- **SUPPLIED DATA**:

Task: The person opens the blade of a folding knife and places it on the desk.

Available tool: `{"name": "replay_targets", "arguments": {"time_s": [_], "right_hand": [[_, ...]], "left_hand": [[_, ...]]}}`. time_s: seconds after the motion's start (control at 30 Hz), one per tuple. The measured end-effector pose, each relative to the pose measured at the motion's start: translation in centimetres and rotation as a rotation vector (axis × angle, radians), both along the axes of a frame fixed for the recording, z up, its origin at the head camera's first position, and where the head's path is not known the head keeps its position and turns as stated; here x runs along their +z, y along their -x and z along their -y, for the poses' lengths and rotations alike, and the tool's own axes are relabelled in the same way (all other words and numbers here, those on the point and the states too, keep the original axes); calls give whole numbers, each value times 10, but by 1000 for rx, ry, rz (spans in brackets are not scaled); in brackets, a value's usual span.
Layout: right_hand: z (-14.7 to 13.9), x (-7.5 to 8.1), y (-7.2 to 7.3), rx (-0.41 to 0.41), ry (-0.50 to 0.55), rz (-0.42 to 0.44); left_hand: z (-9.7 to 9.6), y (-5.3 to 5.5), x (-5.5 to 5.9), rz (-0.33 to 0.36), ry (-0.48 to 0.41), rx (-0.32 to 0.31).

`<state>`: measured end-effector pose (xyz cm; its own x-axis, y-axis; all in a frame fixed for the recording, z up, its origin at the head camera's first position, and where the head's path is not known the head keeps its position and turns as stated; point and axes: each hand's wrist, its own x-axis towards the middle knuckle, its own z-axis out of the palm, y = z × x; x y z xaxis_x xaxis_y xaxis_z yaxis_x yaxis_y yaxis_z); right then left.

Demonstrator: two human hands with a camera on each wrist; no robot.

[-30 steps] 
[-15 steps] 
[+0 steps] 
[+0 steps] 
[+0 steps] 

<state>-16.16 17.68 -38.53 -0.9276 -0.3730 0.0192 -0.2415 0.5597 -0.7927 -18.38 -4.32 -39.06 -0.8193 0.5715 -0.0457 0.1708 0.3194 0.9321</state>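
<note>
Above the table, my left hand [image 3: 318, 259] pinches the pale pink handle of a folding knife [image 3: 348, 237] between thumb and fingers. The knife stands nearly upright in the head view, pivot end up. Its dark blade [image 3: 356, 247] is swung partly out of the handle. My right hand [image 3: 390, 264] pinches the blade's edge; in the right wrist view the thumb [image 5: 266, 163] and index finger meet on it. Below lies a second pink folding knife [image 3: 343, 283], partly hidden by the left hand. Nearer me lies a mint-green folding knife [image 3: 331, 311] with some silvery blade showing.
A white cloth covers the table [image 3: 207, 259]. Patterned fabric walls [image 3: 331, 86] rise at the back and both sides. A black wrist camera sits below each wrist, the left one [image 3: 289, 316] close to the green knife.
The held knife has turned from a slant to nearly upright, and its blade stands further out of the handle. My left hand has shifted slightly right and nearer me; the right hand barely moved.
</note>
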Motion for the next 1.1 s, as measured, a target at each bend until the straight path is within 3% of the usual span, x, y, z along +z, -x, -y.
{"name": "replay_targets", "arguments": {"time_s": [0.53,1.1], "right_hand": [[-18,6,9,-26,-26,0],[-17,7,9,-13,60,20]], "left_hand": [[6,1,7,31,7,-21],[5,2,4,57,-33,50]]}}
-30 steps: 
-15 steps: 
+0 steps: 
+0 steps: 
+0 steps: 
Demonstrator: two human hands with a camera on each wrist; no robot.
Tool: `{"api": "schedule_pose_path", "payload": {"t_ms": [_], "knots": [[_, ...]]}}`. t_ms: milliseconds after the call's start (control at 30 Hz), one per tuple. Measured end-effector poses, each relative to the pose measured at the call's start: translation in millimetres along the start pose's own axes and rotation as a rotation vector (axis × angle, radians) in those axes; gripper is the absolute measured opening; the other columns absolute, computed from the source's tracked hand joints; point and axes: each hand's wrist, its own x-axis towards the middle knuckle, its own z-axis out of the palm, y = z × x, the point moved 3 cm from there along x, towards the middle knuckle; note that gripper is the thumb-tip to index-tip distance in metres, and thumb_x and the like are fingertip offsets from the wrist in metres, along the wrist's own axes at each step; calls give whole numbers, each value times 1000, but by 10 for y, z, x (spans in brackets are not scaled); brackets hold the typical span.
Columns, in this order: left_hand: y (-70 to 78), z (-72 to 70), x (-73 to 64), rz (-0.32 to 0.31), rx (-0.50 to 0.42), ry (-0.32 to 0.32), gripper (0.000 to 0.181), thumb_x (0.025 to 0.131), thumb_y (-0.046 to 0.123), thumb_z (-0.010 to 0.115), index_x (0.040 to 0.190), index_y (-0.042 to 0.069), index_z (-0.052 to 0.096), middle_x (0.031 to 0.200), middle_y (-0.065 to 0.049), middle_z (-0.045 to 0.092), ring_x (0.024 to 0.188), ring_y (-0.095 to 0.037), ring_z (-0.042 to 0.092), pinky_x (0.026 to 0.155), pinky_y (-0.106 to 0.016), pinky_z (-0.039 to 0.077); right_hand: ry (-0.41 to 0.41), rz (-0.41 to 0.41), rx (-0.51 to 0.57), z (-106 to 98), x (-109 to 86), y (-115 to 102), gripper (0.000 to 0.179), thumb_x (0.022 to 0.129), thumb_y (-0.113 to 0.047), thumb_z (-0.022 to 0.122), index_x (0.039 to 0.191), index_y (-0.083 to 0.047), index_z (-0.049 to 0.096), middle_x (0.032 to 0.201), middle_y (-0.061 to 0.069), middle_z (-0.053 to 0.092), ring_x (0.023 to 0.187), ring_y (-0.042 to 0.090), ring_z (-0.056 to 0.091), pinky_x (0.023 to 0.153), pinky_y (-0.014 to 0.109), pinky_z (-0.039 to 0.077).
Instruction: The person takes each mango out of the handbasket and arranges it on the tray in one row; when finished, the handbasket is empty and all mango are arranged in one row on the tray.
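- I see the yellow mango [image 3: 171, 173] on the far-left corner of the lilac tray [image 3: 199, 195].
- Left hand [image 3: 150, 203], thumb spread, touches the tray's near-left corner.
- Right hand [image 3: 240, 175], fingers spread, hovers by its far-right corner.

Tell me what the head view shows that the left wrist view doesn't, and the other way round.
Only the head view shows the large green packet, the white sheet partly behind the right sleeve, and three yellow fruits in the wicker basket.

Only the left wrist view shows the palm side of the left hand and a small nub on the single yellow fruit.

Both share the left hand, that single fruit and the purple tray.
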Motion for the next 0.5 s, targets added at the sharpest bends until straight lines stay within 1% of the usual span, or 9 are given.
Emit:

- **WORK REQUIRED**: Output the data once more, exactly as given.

- **TASK SOLUTION**:
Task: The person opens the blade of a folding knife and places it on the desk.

Available tool: `{"name": "replay_targets", "arguments": {"time_s": [_], "right_hand": [[_, ...]], "left_hand": [[_, ...]]}}`. time_s: seconds after the motion's start (control at 30 Hz), one per tuple. The measured end-effector pose, each relative to the pose measured at the motion's start: translation in centimetres and rotation as a rotation vector (axis × angle, radians), both along the axes of a frame fixed for the recording, z up, its origin at the head camera's first position, and where the head's path is not known the head keeps its position and turns as stated; here x runs along their +z, y along their -x and z along their -y, for the poses' lengths and rotations alike, and the tool's own axes are relabelled in the same way (all other words and numbers here, those on the point and the states too, keep the original axes); calls give whole numbers, each value times 10, but by 1000 for rx, ry, rz (spans in brackets are not scaled); in brackets, a value's usual span.
Layout: right_hand: z (-14.7 to 13.9), x (-7.5 to 8.1), y (-7.2 to 7.3), rx (-0.41 to 0.41), ry (-0.50 to 0.55), rz (-0.42 to 0.44); left_hand: z (-9.7 to 9.6), y (-5.3 to 5.5), x (-5.5 to 5.9), rz (-0.33 to 0.36), ry (-0.48 to 0.41), rx (-0.32 to 0.31).

`<state>`: measured end-effector pose (xyz cm; its own x-axis, y-axis; all in a frame fixed for the recording, z up, its origin at the head camera's first position, and where the head's path is not known the head keeps its position and turns as stated; point and axes: each hand's wrist, its own x-axis towards the middle knuckle, its own z-axis out of the palm, y = z × x; x y z xaxis_x xaxis_y xaxis_z yaxis_x yaxis_y yaxis_z); right then left.

Demonstrator: two human hands with a camera on each wrist; no robot.

[-30 steps] 
[-15 steps] 
[+0 steps] 
[+0 steps] 
[+0 steps] 

<state>-16.16 17.68 -38.53 -0.9276 -0.3730 0.0192 -0.2415 0.5597 -0.7927 -18.38 -4.32 -39.06 -0.8193 0.5715 -0.0457 0.1708 0.3194 0.9321</state>
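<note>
Above the table, my left hand [image 3: 318, 259] pinches the pale pink handle of a folding knife [image 3: 348, 237] between thumb and fingers. The knife stands nearly upright in the head view, pivot end up. Its dark blade [image 3: 356, 247] is swung partly out of the handle. My right hand [image 3: 390, 264] pinches the blade's edge; in the right wrist view the thumb [image 5: 266, 163] and index finger meet on it. Below lies a second pink folding knife [image 3: 343, 283], partly hidden by the left hand. Nearer me lies a mint-green folding knife [image 3: 331, 311] with some silvery blade showing.
A white cloth covers the table [image 3: 207, 259]. Patterned fabric walls [image 3: 331, 86] rise at the back and both sides. A black wrist camera sits below each wrist, the left one [image 3: 289, 316] close to the green knife.
The held knife has turned from a slant to nearly upright, and its blade stands further out of the handle. My left hand has shifted slightly right and nearer me; the right hand barely moved.
</note>
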Motion for the next 1.1 s, as measured, a target at each bend until the straight path is within 3% of the usual span, x, y, z along +z, -x, -y.
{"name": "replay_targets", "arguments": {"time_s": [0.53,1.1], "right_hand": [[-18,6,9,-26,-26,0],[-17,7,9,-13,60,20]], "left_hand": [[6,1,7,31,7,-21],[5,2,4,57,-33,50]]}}
-30 steps: 
-15 steps: 
+0 steps: 
+0 steps: 
+0 steps: 
Demonstrator: two human hands with a camera on each wrist; no robot.
Tool: `{"api": "schedule_pose_path", "payload": {"t_ms": [_], "knots": [[_, ...]]}}`. t_ms: milliseconds after the call's start (control at 30 Hz), one per tuple. Measured end-effector poses, each relative to the pose measured at the call's start: translation in millimetres along the start pose's own axes and rotation as a rotation vector (axis × angle, radians) in those axes; gripper is the absolute measured opening; the other columns absolute, computed from the source's tracked hand joints; point and axes: each hand's wrist, its own x-axis towards the middle knuckle, its own z-axis out of the palm, y = z × x, the point moved 3 cm from there along x, towards the middle knuckle; note that gripper is the thumb-tip to index-tip distance in metres, and thumb_x and the like are fingertip offsets from the wrist in metres, along the wrist's own axes at each step; calls give whole numbers, each value times 1000, but by 10 for y, z, x (spans in brackets are not scaled); brackets hold the typical span.
Columns, in this order: left_hand: y (-70 to 78), z (-72 to 70), x (-73 to 64), rz (-0.32 to 0.31), rx (-0.50 to 0.42), ry (-0.32 to 0.32), gripper (0.000 to 0.181), thumb_x (0.025 to 0.131), thumb_y (-0.046 to 0.123), thumb_z (-0.010 to 0.115), index_x (0.040 to 0.190), index_y (-0.042 to 0.069), index_z (-0.052 to 0.096), middle_x (0.031 to 0.200), middle_y (-0.065 to 0.049), middle_z (-0.045 to 0.092), ring_x (0.024 to 0.188), ring_y (-0.095 to 0.037), ring_z (-0.042 to 0.092), pinky_x (0.026 to 0.155), pinky_y (-0.106 to 0.016), pinky_z (-0.039 to 0.077); right_hand: ry (-0.41 to 0.41), rz (-0.41 to 0.41), rx (-0.51 to 0.57), z (-106 to 98), x (-109 to 86), y (-115 to 102), gripper (0.000 to 0.179), thumb_x (0.022 to 0.129), thumb_y (-0.113 to 0.047), thumb_z (-0.022 to 0.122), index_x (0.039 to 0.191), index_y (-0.083 to 0.047), index_z (-0.049 to 0.096), middle_x (0.032 to 0.201), middle_y (-0.061 to 0.069), middle_z (-0.053 to 0.092), ring_x (0.023 to 0.187), ring_y (-0.042 to 0.090), ring_z (-0.056 to 0.091), pinky_x (0.023 to 0.153), pinky_y (-0.014 to 0.109), pinky_z (-0.039 to 0.077).
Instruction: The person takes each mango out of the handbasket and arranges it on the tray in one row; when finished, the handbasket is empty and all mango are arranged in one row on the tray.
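- I see the yellow mango [image 3: 171, 173] on the far-left corner of the lilac tray [image 3: 199, 195].
- Left hand [image 3: 150, 203], thumb spread, touches the tray's near-left corner.
- Right hand [image 3: 240, 175], fingers spread, hovers by its far-right corner.

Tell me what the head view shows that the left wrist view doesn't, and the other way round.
Only the head view shows the large green packet, the white sheet partly behind the right sleeve, and three yellow fruits in the wicker basket.

Only the left wrist view shows the palm side of the left hand and a small nub on the single yellow fruit.

Both share the left hand, that single fruit and the purple tray.
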Motion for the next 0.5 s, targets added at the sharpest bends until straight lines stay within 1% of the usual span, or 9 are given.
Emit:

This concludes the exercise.